→ What is required: A word-for-word copy of the data is what's wanted; pictures stay out of it.

→ Supplied data:
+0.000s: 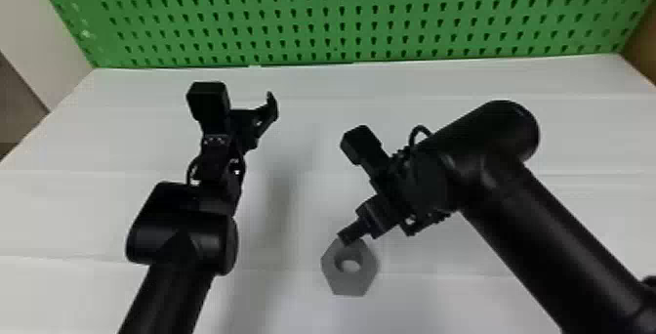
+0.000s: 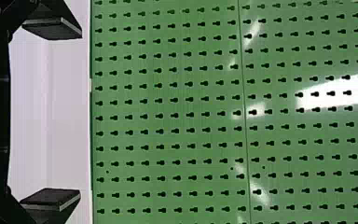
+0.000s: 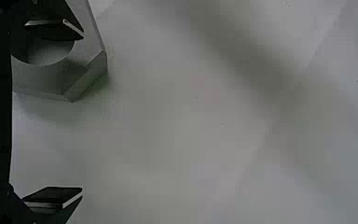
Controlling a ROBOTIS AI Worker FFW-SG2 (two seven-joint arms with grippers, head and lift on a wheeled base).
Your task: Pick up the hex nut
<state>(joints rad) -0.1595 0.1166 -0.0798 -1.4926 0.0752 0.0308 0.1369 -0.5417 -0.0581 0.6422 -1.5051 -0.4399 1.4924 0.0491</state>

→ Worked solution:
+0.000s: 
+0.000s: 
+0.000s: 
Controlling a ROBOTIS AI Worker FFW-SG2 (two seven-joint arms with grippers, head and lift on a wheeled base).
Your task: Pick up the hex nut
<state>(joints rad) -0.1595 0.1166 -0.0798 -1.4926 0.0752 0.0308 0.1369 -0.5417 -0.0581 0.6422 -1.5051 -0.4399 1.4924 0.0491</state>

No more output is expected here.